Wednesday, 20 July 2016

The "cultural heritage" group neurosis 1: Introduction and scope

 GroupThink Model
© Irving Janis 1972.  Victims of GroupThink: A Psychological Study of Foreign-policy Decisions and Fiascoes
(click to enlarge)  
This series is inspired, in part, by Raimund Karl's Every sherd is sacred: Compulsive Hoarding in Archaeology. The link between religiosity and compulsive behaviour was first proposed by Sigmund Freud in 1907: Zwangshandlungen Und Religionsübungen (Obsessive Actions and Religious Practices). Freud does explain here, though, that there are important differences between religious practices and the compulsive behaviour of a single neurotic:
"It is one of the conditions of the illness that the person who is obeying a compulsion carries it out without understanding its meaning—or at any rate its chief meaning. It is only thanks to the efforts of psycho-analytic treatment that he becomes conscious of the meaning of his obsessive action and, with it, of the motives that are impelling him to it. We express this important fact by saying that the obsessive action serves to express unconscious motives and ideas. In this, we seem to find a further departure from religious practices; but we must remember that as a rule the ordinary pious individual, too, performs a ceremonial without concerning himself with its significance, although priests and scientific investigators may be familiar with the—mostly symbolic—meaning of the ritual."
These differences are further expanded by M. Andrew Holowchak in Freud: From Individual Psychology to Group Psychology within the context of  group neuroses (GroupThink).

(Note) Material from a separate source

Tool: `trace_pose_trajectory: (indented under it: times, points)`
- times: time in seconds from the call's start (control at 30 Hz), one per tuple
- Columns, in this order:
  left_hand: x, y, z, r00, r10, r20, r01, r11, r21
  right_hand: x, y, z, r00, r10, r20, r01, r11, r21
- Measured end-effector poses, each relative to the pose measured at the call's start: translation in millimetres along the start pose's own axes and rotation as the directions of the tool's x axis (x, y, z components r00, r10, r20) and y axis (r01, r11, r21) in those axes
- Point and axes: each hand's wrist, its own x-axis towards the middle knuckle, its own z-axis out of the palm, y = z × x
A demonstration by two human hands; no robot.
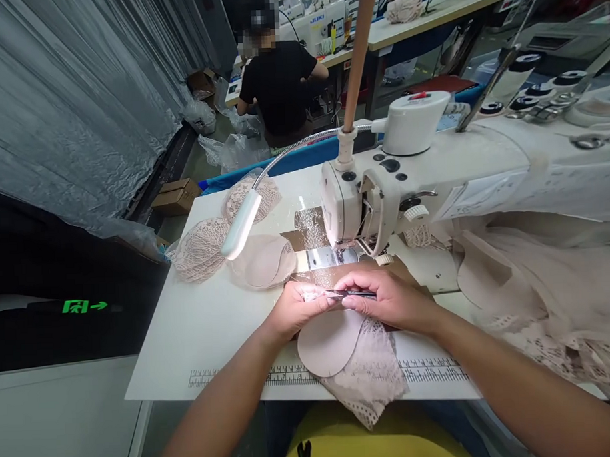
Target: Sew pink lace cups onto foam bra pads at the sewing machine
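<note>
Both hands meet in front of the sewing machine (pixel 364 200), over the white table. My left hand (pixel 302 307) pinches the upper edge of a beige bra cup piece (pixel 330 344). Its smooth rounded cup hangs toward me, with a lace panel (pixel 372 369) spreading below and over the table's front edge. My right hand (pixel 380 294) is closed around small dark thread snips (pixel 360 294), whose tips point left at the fabric by my left fingers. The exact spot where the tips meet the cloth is too small to make out.
Lace cups (pixel 200 249) and a sheer-edged cup (pixel 263 260) lie on the left of the table. A lamp (pixel 242 224) hangs over them. Beige lace fabric (pixel 517 274) is heaped on the right. A ruler strip (pixel 430 369) runs along the front. A person (pixel 284 82) sits beyond.
</note>
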Motion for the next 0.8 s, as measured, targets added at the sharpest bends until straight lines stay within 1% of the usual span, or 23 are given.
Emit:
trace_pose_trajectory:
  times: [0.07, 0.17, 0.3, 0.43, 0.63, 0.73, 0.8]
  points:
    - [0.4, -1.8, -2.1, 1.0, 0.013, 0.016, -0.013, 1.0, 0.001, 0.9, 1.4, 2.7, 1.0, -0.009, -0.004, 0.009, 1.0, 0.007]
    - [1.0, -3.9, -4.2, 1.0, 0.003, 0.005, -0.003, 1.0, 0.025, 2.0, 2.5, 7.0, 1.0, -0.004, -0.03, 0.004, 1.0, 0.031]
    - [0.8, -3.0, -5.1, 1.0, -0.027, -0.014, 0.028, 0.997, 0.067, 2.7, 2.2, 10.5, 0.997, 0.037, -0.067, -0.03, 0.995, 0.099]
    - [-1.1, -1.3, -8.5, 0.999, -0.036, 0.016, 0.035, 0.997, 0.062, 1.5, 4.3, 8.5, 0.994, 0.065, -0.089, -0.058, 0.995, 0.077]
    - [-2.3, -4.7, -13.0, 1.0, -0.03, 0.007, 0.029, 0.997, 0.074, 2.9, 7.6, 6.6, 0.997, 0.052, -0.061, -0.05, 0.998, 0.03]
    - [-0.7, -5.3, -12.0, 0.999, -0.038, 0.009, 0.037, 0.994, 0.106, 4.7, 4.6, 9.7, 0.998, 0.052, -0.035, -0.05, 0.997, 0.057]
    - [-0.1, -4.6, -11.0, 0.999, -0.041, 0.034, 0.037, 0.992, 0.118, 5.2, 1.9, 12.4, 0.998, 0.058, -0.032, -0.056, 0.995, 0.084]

I plan to expand upon these ideas but within the narrower parameter of the term "cultural heritage" and to demonstrate that, within the common usage of this term, culture is actually being impeded through appropriation and that there are two divisions of these actions: the instigation (conscious and nefarious) and the reception (unconscious and memetic). Because of the memetic factor, these divisions have become very blurred as a meme, being unconscious, propagates the same actions in an unthinking manner or without the same nefarious motives as the originator (mind control for political reasons). Thus proselytizers of the "cultural heritage" meme are carriers of this "psychic virus" while being as much victimized by it as society itself.

I will also show that culture is not a static condition but an observed fixed point in an evolutionary process and that by fixing it thus, almost like a butterfly pinned to a board, it can no longer propagate naturally and can only serve as an icon to the underlying symbols. Heisenberg's uncertainty principle "states that the more precisely the position of some particle is determined, the less precisely its momentum can be known, and vice versa" A social-evolutionary corollary to this, I propose, is that the more fixed the position of some cultural element becomes, the less momentum it can have, and vice versa.

The dead or dying manifestations of "cultural heritage" are called "cultural property" and thus the idea becomes solid, as it were. It no longer contains viability and thus becomes a fixed symbol.

Anyone with familiarity with the proponents of "cultural heritage" especially when expressed with the ideas of "cultural property" will be able to find multiple examples of their characteristics in each box of Janis' GroupThink diagram above.